My grandfather surely would have loved Justin.

My grandfather surely would have loved Justin.

We had walked down the hill around the corner and we were standing in the middle of a meadow on the college campus, surrounded by these beautiful towering pines, on the place where we’re going to build the chapel one day.

It was just me, and Justin, and this young man we were talking to about the possibility of coming to teach with us at the college. This was not your typical job interview, and not just because it was happening outdoors. Justin, Godfrey, Emmanueli and I had had our eyes on this guy for months now and we were pretty sure we wanted him to join us, so much so that we sent him the money for the bus fare to travel 500 kilometers and we arranged for Justin to pick him up and bring him the last 60 kilometers in the car. But we had to make sure that he knew just how really different we are from the norm, and that he truly understood what he would be getting himself into if he were to choose to join us. Justin wove in so many of the important details of the history of Village Schools, and while none of it was new to me because I had lived it all, it was still captivating there under those huge pine trees to listen to Justin tell all those stories.

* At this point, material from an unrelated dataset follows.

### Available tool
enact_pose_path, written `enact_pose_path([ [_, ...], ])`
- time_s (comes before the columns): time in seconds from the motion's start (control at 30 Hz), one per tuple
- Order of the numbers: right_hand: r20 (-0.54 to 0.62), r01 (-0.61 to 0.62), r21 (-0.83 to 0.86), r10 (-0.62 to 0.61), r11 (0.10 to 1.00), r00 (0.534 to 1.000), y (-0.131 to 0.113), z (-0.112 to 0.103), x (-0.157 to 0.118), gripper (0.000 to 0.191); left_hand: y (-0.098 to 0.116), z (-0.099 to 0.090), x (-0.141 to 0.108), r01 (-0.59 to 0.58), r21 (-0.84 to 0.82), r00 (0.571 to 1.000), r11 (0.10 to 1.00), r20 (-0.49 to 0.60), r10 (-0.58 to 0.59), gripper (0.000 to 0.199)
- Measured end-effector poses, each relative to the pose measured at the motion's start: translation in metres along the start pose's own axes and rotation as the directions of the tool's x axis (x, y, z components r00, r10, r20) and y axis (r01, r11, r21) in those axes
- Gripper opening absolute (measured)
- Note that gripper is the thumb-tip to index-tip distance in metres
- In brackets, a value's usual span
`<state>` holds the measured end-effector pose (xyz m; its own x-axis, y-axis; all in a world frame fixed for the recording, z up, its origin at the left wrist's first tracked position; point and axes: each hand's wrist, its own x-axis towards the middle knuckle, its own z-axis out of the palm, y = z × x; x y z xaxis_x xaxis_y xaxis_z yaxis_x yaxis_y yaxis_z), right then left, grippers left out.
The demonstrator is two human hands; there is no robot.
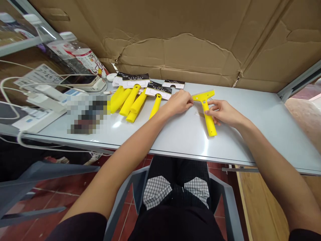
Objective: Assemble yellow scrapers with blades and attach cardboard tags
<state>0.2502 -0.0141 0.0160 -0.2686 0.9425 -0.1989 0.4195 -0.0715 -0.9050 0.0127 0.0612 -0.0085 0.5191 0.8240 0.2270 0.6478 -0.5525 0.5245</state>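
Observation:
A yellow scraper (210, 122) with a wide T-shaped head is held over the white table by my right hand (222, 112), its fingers closed round the handle just below the head. Beside the left end of that head is my left hand (180, 101), fingers pressed together; whatever they pinch is too small to make out. A small clear piece (199, 114) shows behind the scraper. Left of my left hand, a yellow handle (155, 106) hangs from a black and white card (158, 90). Several more yellow handles (129, 103) lie further left under similar cards.
A loose black card (173, 84) lies near the cardboard wall (175, 57). At the left are a phone (81, 79), a power strip with white cables (45, 113), and plastic bottles (85, 57). The table's front edge (180, 154) runs above my lap.

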Motion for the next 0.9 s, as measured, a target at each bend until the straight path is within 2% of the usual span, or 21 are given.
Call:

And then Justin started talking about the two students who were sitting in the back seat of the car when Justin had driven the guy to the college. I was fascinated by the way he told him – and me -- the story. I remembered how when the car drove up to the college that four people got out instead of the two I expected, and how Justin told the two who got out of the back seat – a young man and a young woman -- to drop off their small suitcases in the library and to go straight into class with the other students. The two of them had come to Bukimau to ask for jobs. Any jobs. His parents were both dead. Her father had died. Her mother really had nothing, but that woman had taken the young man in anyway when he was just a boy and treated him as if he were her own. And now she had sent the two of them to Justin to beg that he somehow give them both jobs. Justin told us when he said to them that there simply were no jobs of any kind right now that he thought that the girl was going to cry. I have no job to give you, but why don’t you both come to the college and study, the fees are low, you can pay slowly. They have nothing Mzee, you saw them, you know that. Justin looked our prospective professor right in the eye, and paused. This is exactly why we have created this college. This college isn’t about teaching great lessons – even though we will teach the best lessons imaginable. This isn’t about being one day the best college in all of Tanzania – although I do dream, and I know Mzee dreams, that one day it will be, even if that’s not our goal. This isn’t about selecting the best students who apply, weeding out the weakest candidates, making sure we have the brightest minds possible – this college is about finding the neediest kids out there, the ones who have no hope, those, like Baraka and Deborah, who would never even dream of getting to go to college – finding them, and then bringing them in. If you join us, you have to understand that our job here is more than teaching -- together we will be seeking out those on the bottom, and finding them, and bringing them in.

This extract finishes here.